◆ **Aim of the task**: Look below for the line that has "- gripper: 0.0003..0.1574". Set down the lines from there through the line that has "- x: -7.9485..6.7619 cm", exactly as written.

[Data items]

-.-.-

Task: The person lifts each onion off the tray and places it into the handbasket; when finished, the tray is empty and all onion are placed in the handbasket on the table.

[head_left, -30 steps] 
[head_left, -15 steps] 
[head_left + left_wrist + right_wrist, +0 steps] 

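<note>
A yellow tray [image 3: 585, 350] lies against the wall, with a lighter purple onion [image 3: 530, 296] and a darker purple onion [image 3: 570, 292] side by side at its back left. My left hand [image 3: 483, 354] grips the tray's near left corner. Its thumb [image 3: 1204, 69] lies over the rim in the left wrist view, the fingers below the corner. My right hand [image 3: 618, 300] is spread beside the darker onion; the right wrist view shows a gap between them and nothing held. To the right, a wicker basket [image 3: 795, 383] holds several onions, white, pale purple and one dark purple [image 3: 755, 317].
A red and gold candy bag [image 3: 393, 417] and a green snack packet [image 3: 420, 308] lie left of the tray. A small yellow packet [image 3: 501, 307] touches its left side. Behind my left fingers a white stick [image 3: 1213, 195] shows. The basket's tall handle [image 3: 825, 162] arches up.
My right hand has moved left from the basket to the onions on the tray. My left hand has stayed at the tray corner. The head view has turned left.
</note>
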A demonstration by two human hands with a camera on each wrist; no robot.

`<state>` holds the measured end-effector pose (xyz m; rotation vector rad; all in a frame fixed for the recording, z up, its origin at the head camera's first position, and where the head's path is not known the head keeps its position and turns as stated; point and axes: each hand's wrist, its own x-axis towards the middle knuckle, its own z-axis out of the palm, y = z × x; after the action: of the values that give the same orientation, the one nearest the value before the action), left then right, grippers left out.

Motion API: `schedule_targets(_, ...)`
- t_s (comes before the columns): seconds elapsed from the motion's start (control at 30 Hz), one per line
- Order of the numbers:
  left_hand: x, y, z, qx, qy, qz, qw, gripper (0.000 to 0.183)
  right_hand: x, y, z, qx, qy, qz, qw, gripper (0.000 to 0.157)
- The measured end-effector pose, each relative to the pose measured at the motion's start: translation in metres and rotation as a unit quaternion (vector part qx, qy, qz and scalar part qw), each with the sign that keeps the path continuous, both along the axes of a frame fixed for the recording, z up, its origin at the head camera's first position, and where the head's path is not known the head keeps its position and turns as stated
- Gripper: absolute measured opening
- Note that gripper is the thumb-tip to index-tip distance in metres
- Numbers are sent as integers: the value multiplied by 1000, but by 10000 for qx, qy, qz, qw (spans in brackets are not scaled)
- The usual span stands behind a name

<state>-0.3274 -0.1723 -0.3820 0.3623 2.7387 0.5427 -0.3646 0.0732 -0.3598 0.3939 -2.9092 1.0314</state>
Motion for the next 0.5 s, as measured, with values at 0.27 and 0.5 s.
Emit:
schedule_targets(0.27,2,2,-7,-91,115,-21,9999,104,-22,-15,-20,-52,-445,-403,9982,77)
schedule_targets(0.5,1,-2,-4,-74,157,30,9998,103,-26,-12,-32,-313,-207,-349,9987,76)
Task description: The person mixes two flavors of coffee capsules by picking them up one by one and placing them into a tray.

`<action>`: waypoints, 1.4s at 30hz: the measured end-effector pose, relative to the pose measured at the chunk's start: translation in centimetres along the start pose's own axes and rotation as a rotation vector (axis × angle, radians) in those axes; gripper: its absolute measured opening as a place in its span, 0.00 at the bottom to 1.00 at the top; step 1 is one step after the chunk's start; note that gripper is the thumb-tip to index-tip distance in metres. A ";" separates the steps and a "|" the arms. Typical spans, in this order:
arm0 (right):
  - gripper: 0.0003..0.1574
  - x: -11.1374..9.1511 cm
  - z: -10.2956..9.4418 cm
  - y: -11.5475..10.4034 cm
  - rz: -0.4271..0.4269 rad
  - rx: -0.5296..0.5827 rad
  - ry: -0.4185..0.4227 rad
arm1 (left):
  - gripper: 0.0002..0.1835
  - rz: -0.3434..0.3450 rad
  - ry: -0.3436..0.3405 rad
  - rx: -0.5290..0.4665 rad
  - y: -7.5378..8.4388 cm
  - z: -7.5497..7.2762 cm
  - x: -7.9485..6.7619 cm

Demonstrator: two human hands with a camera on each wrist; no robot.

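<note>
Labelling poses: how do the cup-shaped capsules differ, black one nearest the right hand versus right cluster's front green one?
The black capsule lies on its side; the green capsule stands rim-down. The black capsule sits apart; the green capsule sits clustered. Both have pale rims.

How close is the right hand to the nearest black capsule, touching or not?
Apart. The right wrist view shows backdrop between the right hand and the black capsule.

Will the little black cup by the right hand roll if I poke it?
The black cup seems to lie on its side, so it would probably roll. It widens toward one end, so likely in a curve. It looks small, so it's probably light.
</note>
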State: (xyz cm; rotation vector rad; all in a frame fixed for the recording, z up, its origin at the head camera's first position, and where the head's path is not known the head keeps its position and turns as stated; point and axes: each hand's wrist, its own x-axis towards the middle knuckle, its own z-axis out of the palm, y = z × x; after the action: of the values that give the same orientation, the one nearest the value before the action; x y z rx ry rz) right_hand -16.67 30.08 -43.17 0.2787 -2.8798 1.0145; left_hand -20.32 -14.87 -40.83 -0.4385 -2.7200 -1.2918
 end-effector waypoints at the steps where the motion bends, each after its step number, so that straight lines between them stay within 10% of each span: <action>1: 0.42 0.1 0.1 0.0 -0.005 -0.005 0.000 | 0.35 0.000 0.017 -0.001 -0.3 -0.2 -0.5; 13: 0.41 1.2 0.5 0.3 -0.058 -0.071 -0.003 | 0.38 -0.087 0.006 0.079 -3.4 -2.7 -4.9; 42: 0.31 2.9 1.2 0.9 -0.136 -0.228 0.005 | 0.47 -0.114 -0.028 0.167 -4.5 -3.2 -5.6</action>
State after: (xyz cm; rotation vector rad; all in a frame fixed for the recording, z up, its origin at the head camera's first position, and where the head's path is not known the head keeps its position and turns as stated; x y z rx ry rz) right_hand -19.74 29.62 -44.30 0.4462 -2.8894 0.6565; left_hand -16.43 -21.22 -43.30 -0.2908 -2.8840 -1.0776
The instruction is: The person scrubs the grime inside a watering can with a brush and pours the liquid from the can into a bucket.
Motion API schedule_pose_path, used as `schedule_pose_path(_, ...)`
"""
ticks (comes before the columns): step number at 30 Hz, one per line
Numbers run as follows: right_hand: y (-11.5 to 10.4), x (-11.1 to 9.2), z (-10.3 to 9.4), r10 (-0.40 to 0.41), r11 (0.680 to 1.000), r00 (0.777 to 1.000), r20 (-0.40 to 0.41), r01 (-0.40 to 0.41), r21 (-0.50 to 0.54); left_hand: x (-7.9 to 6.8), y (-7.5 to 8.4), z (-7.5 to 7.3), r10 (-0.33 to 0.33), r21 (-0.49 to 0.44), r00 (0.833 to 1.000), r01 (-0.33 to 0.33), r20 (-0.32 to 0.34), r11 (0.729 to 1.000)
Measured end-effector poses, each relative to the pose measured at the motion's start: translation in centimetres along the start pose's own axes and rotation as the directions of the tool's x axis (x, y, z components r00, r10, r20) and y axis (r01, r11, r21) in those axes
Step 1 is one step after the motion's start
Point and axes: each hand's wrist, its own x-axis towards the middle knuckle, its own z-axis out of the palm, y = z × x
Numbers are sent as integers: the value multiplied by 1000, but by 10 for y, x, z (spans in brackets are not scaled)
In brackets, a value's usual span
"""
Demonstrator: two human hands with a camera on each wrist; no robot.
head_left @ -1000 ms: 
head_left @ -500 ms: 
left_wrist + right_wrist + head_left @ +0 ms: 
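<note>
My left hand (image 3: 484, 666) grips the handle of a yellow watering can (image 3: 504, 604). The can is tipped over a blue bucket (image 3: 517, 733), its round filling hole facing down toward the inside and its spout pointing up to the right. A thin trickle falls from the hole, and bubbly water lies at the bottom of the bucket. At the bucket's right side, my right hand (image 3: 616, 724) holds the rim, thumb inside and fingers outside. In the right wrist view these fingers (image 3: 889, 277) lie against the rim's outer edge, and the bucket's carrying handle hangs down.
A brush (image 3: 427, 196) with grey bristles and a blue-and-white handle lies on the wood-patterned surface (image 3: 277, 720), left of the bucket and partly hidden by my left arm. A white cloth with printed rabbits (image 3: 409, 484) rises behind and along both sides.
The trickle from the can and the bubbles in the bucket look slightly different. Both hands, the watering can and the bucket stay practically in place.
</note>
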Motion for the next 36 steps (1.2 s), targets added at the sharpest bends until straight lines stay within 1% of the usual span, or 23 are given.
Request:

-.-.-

◆ **Answer section**:
  - gripper: 0.0003..0.1574
  - x: -11.1374..9.1511 cm
  - z: -10.2956..9.4418 cm
  - y: -11.5475..10.4034 cm
  - rz: -0.4271..0.4269 rad
  - rx: -0.5296..0.5827 rad
  - ry: -0.4185..0.4227 rad
arm1 (left):
  - gripper: 0.0002..0.1835
  - rz: -0.3434..0.3450 rad
  - ry: -0.3436..0.3405 rad
  - rx: -0.5290..0.4665 rad
  - y: -7.5378..8.4388 cm
  - z: -7.5497..7.2762 cm
  - x: -7.9485..6.7619 cm

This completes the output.